## Record excerpts
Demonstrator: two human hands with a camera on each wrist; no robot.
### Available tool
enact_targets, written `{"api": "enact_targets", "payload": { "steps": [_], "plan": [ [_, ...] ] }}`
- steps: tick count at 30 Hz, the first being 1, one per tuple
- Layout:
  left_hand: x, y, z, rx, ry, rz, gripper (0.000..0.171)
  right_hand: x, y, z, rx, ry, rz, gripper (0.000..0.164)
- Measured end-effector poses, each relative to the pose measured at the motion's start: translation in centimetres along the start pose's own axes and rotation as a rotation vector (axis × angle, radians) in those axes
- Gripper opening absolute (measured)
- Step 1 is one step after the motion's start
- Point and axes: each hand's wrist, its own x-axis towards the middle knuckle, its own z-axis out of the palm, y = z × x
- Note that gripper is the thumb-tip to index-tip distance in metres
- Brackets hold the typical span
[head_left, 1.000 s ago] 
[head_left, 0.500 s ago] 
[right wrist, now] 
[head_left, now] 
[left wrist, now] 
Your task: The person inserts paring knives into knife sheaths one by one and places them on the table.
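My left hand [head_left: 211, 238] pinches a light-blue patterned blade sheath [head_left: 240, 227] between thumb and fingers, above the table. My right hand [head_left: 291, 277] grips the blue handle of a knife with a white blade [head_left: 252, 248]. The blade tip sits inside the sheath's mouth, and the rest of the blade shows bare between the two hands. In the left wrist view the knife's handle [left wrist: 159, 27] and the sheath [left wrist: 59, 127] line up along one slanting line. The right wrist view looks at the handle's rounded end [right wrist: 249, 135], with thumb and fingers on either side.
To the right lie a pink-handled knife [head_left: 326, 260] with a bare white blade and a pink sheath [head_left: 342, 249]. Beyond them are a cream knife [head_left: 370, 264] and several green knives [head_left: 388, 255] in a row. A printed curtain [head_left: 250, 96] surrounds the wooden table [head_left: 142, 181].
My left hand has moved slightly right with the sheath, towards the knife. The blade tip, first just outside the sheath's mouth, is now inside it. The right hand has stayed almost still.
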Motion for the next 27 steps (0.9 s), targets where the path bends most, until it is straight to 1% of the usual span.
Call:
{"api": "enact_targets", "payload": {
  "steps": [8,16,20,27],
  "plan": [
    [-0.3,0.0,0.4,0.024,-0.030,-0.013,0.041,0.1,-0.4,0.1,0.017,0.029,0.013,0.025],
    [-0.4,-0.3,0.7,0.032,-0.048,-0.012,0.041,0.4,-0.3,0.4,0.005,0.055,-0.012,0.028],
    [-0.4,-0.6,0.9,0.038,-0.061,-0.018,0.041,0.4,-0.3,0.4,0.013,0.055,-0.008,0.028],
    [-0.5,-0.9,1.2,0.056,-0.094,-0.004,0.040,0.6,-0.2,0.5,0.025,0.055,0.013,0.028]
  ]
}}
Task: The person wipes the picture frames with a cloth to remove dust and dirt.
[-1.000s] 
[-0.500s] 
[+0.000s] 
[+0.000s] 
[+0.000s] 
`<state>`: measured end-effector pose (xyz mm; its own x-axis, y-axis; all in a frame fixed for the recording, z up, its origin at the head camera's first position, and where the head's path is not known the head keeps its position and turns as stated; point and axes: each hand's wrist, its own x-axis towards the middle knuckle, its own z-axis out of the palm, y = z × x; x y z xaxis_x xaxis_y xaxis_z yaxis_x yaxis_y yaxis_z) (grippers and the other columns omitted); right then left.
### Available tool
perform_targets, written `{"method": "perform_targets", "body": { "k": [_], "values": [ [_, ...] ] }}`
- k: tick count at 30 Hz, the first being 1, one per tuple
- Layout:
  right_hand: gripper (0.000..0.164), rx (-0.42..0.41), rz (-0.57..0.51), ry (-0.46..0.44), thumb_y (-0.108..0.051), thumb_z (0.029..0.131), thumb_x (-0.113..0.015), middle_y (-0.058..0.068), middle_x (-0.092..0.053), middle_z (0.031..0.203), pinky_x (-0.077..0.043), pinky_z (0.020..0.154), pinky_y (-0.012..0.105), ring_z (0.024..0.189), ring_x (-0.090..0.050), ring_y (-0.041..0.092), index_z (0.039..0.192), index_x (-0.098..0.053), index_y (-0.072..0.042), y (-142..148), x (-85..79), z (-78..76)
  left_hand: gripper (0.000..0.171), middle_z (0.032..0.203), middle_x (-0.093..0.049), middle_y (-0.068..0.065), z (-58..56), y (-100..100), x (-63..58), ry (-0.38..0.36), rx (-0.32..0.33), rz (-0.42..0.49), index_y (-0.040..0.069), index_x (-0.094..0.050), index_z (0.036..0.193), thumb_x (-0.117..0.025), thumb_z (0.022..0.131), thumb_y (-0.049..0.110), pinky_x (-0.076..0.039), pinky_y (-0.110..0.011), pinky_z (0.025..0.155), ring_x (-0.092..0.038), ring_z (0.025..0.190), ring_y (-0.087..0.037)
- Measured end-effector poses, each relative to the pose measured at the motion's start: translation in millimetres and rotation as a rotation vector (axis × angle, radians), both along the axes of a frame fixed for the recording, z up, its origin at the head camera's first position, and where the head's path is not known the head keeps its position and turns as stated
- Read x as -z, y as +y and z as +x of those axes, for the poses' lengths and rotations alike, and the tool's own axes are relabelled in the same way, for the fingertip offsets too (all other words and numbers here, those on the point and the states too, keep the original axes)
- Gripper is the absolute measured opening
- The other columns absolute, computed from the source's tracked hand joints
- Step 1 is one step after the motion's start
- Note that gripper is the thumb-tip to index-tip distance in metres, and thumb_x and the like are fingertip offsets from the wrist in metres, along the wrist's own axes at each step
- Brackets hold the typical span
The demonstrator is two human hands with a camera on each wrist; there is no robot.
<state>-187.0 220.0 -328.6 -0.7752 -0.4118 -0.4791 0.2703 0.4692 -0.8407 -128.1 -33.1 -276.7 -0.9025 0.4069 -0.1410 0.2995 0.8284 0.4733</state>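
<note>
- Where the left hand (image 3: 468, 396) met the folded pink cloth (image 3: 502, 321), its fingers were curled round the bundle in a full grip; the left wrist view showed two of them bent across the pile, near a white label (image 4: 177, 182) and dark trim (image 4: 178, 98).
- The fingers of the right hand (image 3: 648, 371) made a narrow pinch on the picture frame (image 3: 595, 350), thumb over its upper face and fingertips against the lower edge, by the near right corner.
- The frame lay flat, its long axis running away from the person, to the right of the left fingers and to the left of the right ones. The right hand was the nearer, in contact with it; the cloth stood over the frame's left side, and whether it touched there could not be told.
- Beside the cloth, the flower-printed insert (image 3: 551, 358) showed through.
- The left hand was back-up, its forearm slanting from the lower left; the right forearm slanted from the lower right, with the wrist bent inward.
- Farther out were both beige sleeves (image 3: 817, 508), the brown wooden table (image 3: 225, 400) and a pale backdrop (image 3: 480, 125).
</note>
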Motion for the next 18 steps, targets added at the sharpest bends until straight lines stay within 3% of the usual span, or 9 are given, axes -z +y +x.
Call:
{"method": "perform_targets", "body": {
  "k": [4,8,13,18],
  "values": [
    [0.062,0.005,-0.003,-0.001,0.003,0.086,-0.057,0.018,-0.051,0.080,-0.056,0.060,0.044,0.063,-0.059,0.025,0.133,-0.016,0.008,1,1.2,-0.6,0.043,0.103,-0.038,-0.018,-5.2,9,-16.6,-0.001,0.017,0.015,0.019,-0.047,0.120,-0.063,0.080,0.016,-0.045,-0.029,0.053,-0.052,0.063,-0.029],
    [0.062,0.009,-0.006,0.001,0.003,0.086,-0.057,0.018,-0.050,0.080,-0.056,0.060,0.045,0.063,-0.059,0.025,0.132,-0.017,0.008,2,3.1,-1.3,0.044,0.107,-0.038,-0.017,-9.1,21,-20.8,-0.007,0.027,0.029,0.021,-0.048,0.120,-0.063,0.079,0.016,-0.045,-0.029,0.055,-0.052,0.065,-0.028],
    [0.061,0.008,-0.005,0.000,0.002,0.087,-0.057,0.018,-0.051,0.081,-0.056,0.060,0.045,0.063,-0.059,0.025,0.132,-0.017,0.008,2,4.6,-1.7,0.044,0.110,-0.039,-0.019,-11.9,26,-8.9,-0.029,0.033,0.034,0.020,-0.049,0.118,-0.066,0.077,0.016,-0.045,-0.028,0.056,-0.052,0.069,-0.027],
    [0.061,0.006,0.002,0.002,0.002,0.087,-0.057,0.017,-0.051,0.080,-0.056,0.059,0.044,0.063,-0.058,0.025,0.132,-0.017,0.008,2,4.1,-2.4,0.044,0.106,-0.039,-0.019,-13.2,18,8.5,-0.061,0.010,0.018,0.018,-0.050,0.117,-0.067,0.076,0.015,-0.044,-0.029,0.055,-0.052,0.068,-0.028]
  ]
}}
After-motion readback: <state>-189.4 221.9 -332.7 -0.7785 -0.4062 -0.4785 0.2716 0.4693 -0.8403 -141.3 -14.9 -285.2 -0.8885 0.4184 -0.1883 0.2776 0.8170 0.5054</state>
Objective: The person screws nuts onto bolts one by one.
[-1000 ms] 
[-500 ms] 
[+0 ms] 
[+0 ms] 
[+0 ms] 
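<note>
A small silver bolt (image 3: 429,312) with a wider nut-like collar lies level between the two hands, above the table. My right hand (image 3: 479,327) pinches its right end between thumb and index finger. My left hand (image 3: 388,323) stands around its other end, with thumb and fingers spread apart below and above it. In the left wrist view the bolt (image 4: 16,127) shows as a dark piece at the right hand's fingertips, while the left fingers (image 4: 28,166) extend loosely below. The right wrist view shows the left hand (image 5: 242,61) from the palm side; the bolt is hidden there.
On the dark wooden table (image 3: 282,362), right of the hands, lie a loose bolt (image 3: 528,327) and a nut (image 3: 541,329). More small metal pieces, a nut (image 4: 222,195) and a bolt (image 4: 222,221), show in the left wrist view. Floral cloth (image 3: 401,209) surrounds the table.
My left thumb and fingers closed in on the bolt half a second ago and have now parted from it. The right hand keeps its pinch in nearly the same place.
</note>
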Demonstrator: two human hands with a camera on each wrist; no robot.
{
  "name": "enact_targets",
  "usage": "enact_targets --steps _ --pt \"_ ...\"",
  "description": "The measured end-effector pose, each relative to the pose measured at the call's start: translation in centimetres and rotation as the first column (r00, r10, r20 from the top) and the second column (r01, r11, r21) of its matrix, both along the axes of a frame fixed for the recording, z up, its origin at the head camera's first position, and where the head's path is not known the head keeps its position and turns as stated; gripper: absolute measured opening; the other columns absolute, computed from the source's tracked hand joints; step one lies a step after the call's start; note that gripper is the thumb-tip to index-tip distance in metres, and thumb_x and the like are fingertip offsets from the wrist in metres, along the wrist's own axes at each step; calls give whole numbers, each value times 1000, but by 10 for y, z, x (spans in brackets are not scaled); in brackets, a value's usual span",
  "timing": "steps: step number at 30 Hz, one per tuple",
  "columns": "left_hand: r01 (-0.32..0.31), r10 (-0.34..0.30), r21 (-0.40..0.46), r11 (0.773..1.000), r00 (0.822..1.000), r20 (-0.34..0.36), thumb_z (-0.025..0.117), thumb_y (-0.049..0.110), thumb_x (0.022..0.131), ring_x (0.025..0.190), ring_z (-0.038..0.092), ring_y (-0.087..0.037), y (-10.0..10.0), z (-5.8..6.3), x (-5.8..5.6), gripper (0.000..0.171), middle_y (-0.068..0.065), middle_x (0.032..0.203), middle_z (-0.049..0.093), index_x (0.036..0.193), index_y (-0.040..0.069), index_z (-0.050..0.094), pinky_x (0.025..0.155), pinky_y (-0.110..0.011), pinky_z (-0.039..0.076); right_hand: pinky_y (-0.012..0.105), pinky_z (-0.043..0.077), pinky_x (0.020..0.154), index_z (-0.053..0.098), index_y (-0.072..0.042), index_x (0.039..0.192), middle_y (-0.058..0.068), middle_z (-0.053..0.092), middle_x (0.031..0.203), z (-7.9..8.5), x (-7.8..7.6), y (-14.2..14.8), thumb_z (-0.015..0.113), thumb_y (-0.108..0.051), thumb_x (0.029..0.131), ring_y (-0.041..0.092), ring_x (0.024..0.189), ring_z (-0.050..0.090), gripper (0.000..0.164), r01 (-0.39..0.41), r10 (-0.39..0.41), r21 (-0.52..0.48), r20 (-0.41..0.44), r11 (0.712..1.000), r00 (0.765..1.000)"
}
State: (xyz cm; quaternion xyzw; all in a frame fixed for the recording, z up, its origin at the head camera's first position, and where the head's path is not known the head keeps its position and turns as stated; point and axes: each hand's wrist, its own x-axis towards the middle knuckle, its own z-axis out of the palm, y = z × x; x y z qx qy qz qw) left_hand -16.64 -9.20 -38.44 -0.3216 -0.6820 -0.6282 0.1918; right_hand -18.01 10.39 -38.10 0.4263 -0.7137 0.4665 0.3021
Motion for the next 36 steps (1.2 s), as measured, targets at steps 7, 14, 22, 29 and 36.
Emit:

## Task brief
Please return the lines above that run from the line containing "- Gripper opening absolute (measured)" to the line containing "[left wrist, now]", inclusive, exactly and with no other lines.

## Answer to this problem
- Gripper opening absolute (measured)
- Step 1 is one step after the motion's start
- Point and axes: each hand's wrist, its own x-axis towards the middle knuckle, its own z-axis out of the palm, y = z × x
- Note that gripper is the thumb-tip to index-tip distance in metres
- Brackets hold the typical span
[head_left, 1.000 s ago] 
[head_left, 0.500 s ago] 
[right wrist, now] 
[head_left, now] 
[left wrist, now] 

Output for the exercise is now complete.